- Promotional poster
- Directed by: Sonakshi Mittal
- Written by: Sonakshi Mittal
- Produced by: Shashi Mittal Sumeet Hukamchand Mittal Ajay Rai
- Starring: Sanjay Suri; Mrinal Kulkarni; Anud Singh Dhaka; Nitesh Pandey; Kashish Khan;
- Cinematography: Jayesh Nair
- Edited by: Hardik Singh Reen
- Music by: Rajat Tiwari
- Production company: Shashi Sumeet Productions
- Release date: 23 December 2023;
- Country: India
- Language: Hindi

= Once Upon Two Times =

Once Upon Two Times is a 2023 Indian Hindi-language romance drama film directed and written by Sonakshi Mittal. Produced under Shashi Sumeet Productions, it stars Sanjay Suri, Mrinal Kulkarni, Anud Singh Dhaka, Nitesh Pandey and Kashish Khan.

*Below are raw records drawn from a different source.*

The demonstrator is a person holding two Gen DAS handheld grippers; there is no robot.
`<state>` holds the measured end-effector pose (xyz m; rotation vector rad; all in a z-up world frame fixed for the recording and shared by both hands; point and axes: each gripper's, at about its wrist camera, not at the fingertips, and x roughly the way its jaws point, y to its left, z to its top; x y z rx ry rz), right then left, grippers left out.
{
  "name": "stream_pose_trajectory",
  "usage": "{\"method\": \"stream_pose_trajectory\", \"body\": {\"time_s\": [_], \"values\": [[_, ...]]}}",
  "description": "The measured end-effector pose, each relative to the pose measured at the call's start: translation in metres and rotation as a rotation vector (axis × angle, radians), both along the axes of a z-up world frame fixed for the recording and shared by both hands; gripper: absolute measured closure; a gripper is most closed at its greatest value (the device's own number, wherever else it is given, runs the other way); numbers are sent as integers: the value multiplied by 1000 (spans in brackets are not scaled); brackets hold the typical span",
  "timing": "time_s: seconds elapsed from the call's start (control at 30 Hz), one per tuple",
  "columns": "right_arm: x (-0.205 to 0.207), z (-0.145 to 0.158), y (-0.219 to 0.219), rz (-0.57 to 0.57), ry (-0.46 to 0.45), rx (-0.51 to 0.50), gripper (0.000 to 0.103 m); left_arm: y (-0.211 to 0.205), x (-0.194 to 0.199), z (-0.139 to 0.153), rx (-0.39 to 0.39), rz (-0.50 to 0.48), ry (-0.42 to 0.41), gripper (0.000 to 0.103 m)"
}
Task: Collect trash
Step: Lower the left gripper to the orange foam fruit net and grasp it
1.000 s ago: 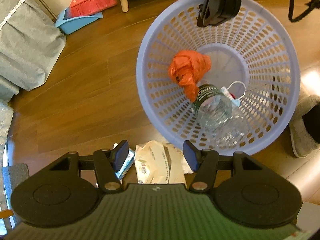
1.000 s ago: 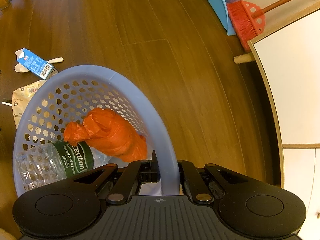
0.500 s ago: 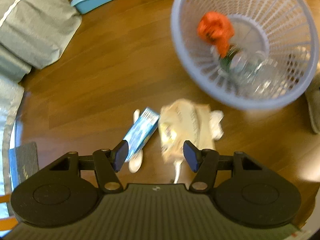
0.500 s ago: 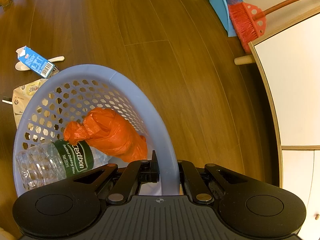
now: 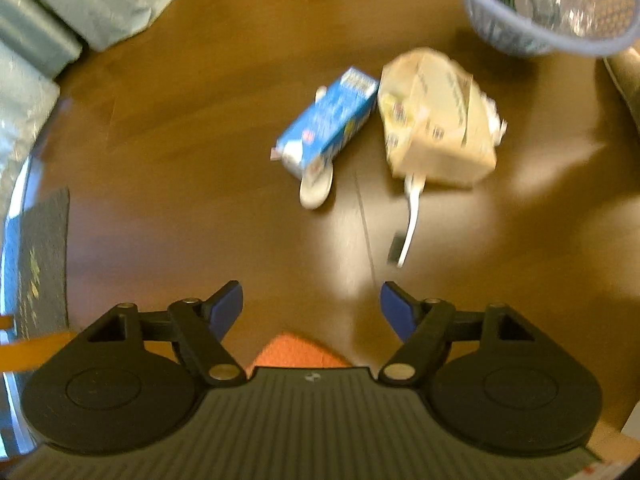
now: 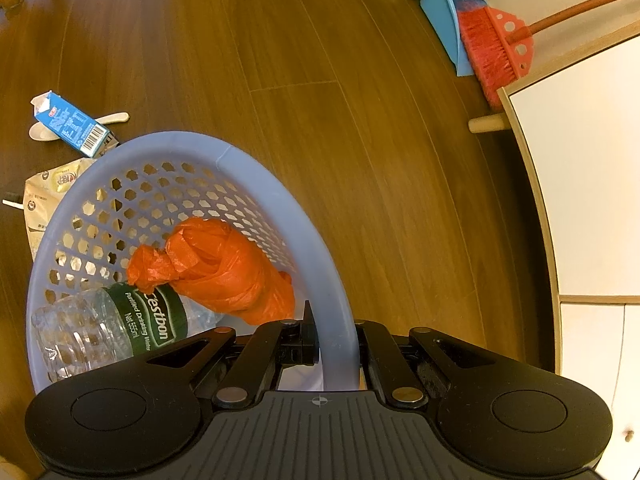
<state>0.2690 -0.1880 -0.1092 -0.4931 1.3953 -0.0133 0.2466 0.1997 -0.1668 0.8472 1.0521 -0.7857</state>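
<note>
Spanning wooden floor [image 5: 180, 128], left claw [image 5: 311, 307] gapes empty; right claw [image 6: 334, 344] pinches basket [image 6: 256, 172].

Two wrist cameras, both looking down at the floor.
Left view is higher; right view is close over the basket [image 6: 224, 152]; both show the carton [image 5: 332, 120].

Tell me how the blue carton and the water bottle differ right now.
The blue carton lies on the wooden floor outside the basket; the water bottle lies inside it, against the orange bag. The carton is a boxy, opaque pack with a barcode; the bottle is rounded, clear plastic with a green label. The carton rests across a white spoon; the bottle does not. Both lie on their sides, and neither is gripped.
</note>
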Motion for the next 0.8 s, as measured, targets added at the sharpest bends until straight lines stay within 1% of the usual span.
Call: {"method": "stream_pose_trajectory", "body": {"time_s": [0.1,0.27,0.33,0.5,0.63,0.67,0.8], "values": [[1,-1,3,7,1,-9,103,25,1,-12,12,-2,1,28],[1,-2,8,19,3,-23,103,65,6,-35,39,26,16,25],[0,-3,9,23,5,-29,103,77,7,-45,37,44,24,25],[-2,-8,10,29,22,-41,103,92,15,-69,22,125,80,24],[-5,-14,8,25,37,-55,103,99,27,-91,-3,253,141,24],[-6,-15,7,24,39,-58,103,100,28,-96,-9,271,153,24],[-5,-15,4,18,37,-56,103,99,27,-113,-14,282,181,24]]}}
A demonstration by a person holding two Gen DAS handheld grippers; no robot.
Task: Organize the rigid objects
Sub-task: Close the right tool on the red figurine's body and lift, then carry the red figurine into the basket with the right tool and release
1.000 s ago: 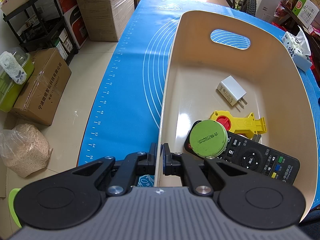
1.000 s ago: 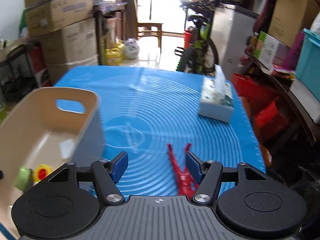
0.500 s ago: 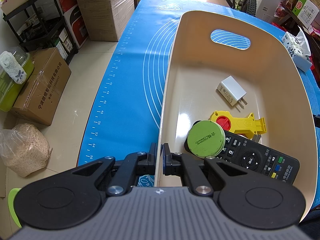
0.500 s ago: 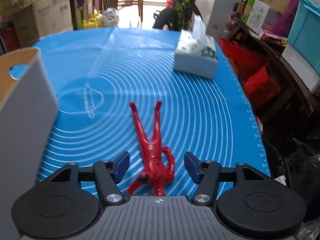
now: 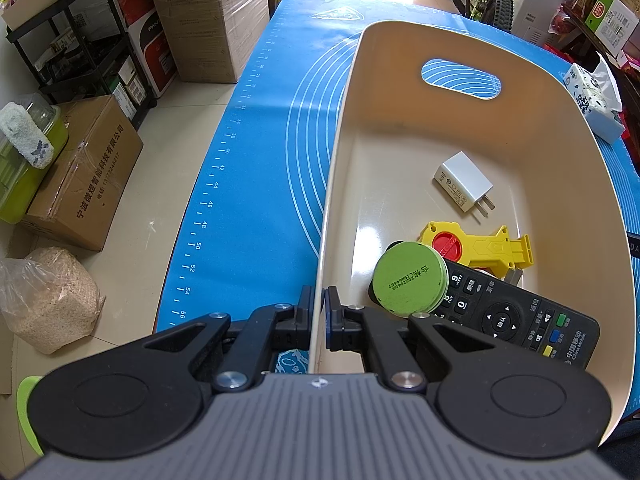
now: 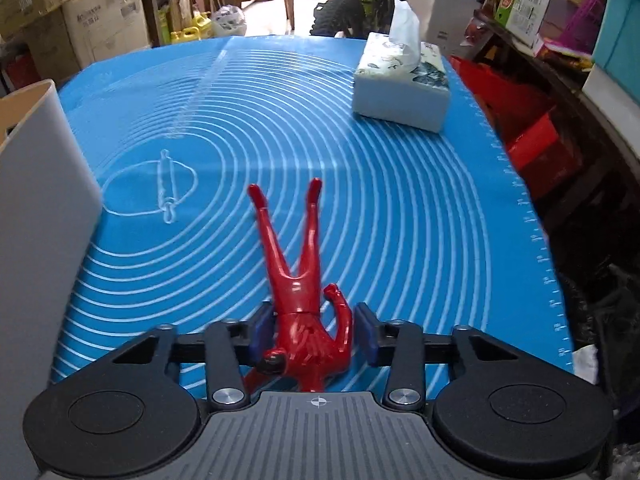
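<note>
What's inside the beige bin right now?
Inside the bin: a white charger, a yellow and red toy, a black remote and a green tin lying partly on the remote. The left gripper hides the near corner.

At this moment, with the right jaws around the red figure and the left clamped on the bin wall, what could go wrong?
1. The right gripper straddles the red figure at torso and bent arm; closing on that uneven shape may twist it or let it slip.
2. The left gripper pinches only the thin wall of the beige bin; a tug could tip it and shift the green tin resting on the remote.
</note>
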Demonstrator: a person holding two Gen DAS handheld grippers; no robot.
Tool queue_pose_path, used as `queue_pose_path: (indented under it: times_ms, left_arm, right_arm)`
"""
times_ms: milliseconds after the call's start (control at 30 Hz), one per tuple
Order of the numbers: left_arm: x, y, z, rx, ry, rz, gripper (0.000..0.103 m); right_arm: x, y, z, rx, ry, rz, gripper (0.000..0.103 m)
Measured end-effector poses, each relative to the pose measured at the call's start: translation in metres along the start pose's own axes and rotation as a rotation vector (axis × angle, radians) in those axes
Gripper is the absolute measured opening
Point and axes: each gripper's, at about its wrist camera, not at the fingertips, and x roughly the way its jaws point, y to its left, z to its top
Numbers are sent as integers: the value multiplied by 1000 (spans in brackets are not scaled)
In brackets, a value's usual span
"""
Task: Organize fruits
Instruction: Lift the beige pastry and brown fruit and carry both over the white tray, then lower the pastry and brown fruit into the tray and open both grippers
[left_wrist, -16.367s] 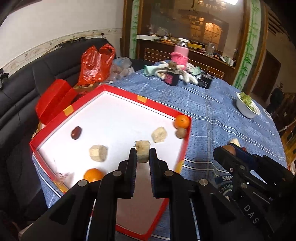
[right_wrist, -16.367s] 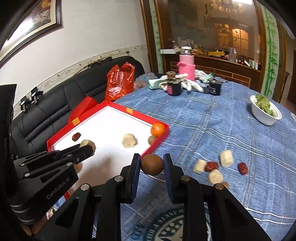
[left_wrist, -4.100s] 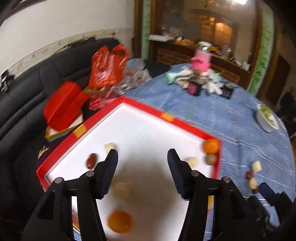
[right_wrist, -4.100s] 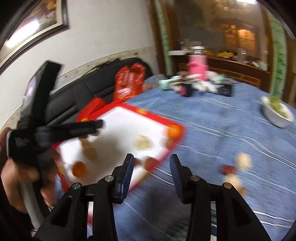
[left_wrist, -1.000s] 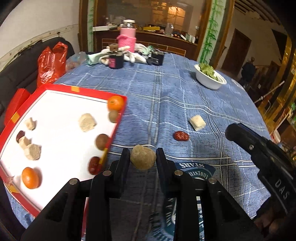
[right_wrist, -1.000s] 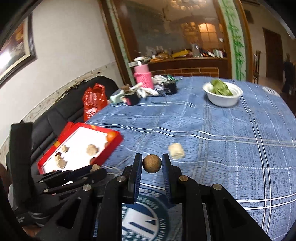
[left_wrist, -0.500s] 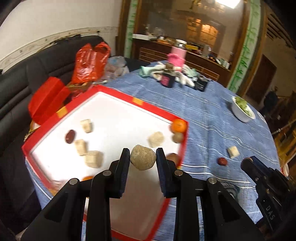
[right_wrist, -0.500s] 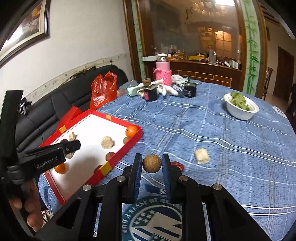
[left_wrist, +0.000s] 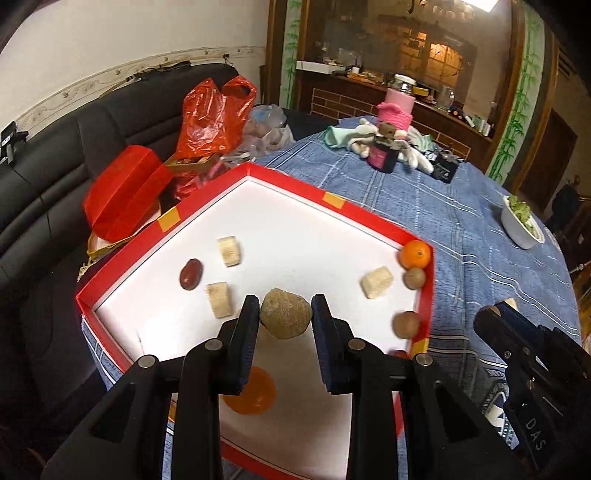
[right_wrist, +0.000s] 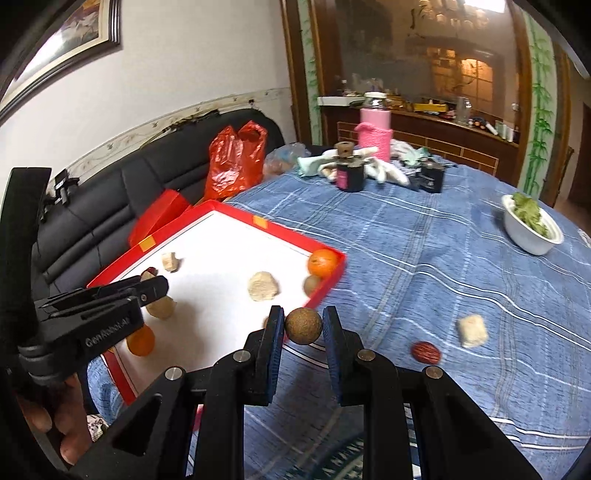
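My left gripper (left_wrist: 285, 319) is shut on a rough tan lump (left_wrist: 286, 318) and holds it above the white floor of the red-rimmed tray (left_wrist: 334, 202). In the tray lie an orange (left_wrist: 416, 254), two brown round fruits (left_wrist: 414, 277), a red date (left_wrist: 190, 274), pale cubes (left_wrist: 376, 281) and a second orange (left_wrist: 250, 391) under the fingers. My right gripper (right_wrist: 303, 325) is shut on a small brown ball fruit (right_wrist: 303, 326) just right of the tray's near corner (right_wrist: 325, 291). A pale cube (right_wrist: 471, 330) and a red date (right_wrist: 426, 352) lie on the blue cloth.
A white bowl of greens (right_wrist: 532, 225) stands at the right. A pink jar (right_wrist: 375, 136), dark bottles (right_wrist: 349, 174) and cloths sit at the table's far side. A red bag (left_wrist: 212, 118) and red box lid (left_wrist: 123, 190) lie on the black sofa at the left.
My left gripper has carried the tan lump further over the tray's middle. My right gripper with the brown ball has come closer to the tray's corner.
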Motion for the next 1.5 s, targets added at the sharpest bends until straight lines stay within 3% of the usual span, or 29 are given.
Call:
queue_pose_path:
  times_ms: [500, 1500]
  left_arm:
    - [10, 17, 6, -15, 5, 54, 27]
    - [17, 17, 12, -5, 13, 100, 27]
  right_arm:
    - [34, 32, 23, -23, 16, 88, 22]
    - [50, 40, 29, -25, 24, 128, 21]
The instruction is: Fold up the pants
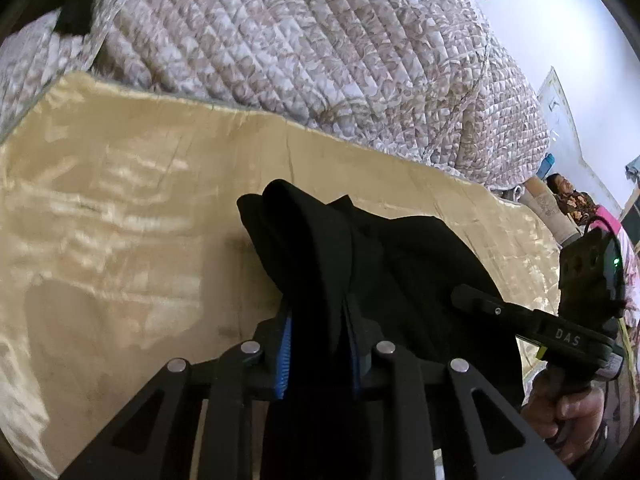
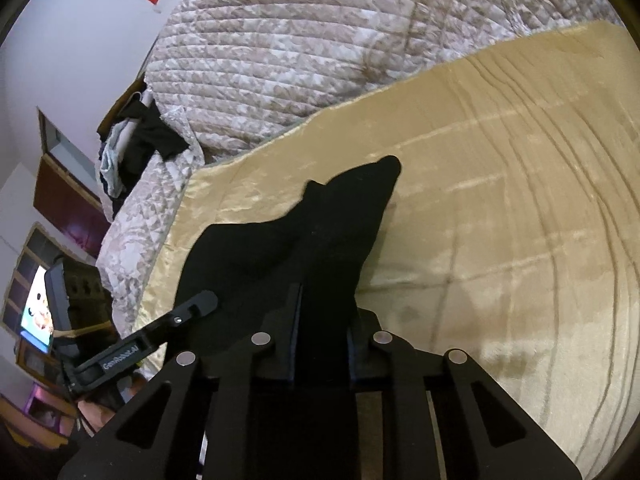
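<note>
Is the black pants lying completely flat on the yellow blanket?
No, the black pants rise in a bunched peak off the yellow blanket, pinched between the right gripper fingers.

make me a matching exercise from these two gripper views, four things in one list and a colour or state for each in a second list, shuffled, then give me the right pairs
Things:
1. pants
2. bedspread
3. quilt
4. left gripper

Colour or state:
A. shiny gold, spread flat
B. shut on black cloth
C. black, bunched and lifted at one edge
D. beige and white pattern, heaped behind

Pairs: 1-C, 2-A, 3-D, 4-B
</note>
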Action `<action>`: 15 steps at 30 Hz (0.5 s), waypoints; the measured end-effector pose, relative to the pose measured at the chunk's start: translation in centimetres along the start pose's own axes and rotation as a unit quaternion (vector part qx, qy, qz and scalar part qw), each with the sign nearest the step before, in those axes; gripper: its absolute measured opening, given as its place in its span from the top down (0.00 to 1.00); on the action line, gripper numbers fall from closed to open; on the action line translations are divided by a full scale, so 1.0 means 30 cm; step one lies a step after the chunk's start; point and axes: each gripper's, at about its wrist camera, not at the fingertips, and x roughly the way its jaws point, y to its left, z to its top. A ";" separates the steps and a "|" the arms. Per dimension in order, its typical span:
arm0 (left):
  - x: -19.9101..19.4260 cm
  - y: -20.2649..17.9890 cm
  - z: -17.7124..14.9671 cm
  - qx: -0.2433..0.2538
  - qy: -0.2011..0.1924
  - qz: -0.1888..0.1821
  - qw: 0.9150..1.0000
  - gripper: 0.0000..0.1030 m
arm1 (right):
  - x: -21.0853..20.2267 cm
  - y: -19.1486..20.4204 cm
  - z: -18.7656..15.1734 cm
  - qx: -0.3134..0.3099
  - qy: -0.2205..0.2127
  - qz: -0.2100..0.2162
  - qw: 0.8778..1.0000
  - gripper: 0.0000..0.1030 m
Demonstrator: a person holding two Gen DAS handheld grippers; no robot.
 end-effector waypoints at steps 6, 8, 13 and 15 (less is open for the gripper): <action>0.023 0.045 0.155 0.014 -0.011 0.013 1.000 0.77 | 0.051 0.061 0.124 -0.026 0.004 0.009 1.000 0.84; 0.050 0.070 0.201 0.018 -0.010 0.019 1.000 0.77 | 0.083 0.065 0.169 -0.030 0.005 0.009 0.999 0.84; 0.131 0.139 0.291 0.019 -0.009 0.027 0.999 0.77 | 0.200 0.066 0.286 -0.034 0.011 0.011 0.999 0.84; 0.175 0.178 0.305 0.010 -0.003 0.028 1.000 0.76 | 0.239 0.056 0.314 -0.035 0.013 0.013 0.999 0.84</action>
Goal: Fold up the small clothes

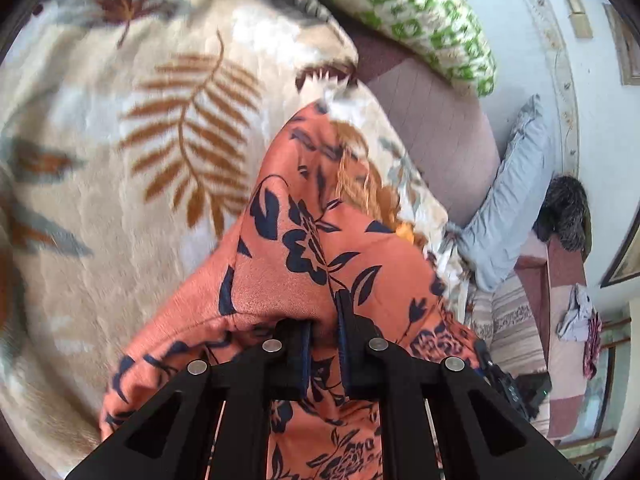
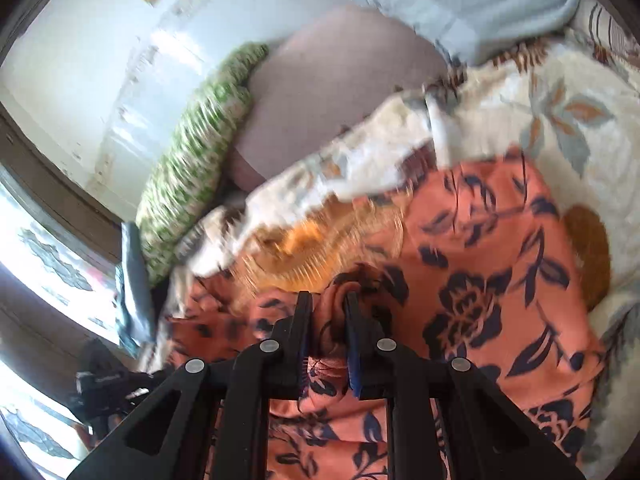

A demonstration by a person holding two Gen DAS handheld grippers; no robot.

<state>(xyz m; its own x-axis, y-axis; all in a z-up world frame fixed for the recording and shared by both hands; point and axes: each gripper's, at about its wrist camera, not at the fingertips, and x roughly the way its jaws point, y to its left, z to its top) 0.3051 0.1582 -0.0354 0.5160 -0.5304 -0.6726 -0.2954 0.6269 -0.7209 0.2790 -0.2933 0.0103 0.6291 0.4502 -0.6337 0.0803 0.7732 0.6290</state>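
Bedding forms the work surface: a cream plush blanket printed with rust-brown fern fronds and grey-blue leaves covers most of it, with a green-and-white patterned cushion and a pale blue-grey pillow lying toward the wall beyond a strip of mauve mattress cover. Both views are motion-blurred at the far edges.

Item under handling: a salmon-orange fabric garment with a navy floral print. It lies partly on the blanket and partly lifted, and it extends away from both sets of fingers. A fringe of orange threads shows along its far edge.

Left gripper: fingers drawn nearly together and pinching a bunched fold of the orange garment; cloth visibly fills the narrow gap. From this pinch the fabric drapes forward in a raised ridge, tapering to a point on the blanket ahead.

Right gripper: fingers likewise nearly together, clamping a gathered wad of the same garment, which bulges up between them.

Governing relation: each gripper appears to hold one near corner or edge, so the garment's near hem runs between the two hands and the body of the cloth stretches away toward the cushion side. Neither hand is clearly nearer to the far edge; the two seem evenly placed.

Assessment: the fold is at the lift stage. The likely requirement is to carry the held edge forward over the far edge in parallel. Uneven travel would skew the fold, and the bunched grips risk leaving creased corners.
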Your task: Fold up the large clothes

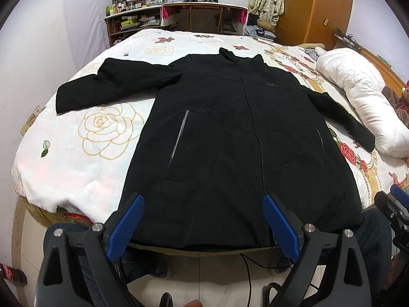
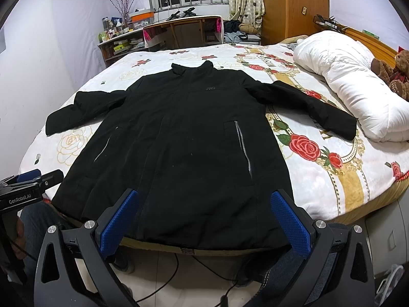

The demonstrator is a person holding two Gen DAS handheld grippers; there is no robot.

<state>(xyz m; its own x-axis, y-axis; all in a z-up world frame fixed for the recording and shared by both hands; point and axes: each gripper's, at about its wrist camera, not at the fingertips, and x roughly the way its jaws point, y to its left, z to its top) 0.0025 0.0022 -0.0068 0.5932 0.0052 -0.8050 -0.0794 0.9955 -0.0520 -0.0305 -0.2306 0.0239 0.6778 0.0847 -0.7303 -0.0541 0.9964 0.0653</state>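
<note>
A large black coat (image 1: 230, 133) lies flat, front up, on the bed, collar far, hem at the near edge, both sleeves spread out. It also shows in the right wrist view (image 2: 184, 148). My left gripper (image 1: 203, 217) is open and empty, held just before the hem, over its left half. My right gripper (image 2: 204, 212) is open and empty, held before the hem's right half. The right gripper shows at the right edge of the left wrist view (image 1: 395, 204), and the left gripper at the left edge of the right wrist view (image 2: 30, 181).
The bed (image 1: 84, 158) has a white floral cover. A rolled white duvet (image 2: 358, 81) and a teddy bear (image 2: 393, 69) lie at the right. A desk (image 2: 181, 30), shelves and a wardrobe stand behind. Cables (image 2: 204, 263) lie on the floor below the bed edge.
</note>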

The film was premiered on ZEE5 from 23 December 2023.

== Cast ==
- Sanjay Suri as Kaushik Awasthi
- Mrinal Kulkarni as Purnima Roongta
- Anud Singh Dhaka as Ahaan Awasthi
- Nitesh Pandey as Nipun Roongta
- Kashish Khan as Ruhi Roongta

== Music ==

The film has following tracks:

Track listing
| No. | Title | Singer(s) | Length |
|---|---|---|---|
| 1. | "Ghar Mil Gaya" | Amarabha Banerjee | 4:13 |
| 2. | "Lamhe Lakhere" | Rajat Tiwari | 3:19 |
| 3. | "Raah Niharu" | Suvarna Tiwari | 5:27 |
| 4. | "Ghar Mil Gaya - Reprise" | Papon | 4:13 |
| Total length: |  |  | 17:12 |

== Reception ==
Satish Sundaresan of OTTPlay rated the film 3.5/5 stars. Sonal Pandya of Times Now rated the film 2.5 stars out of 5 stars. Pushpangi Raina of Outlook India reviewed the film.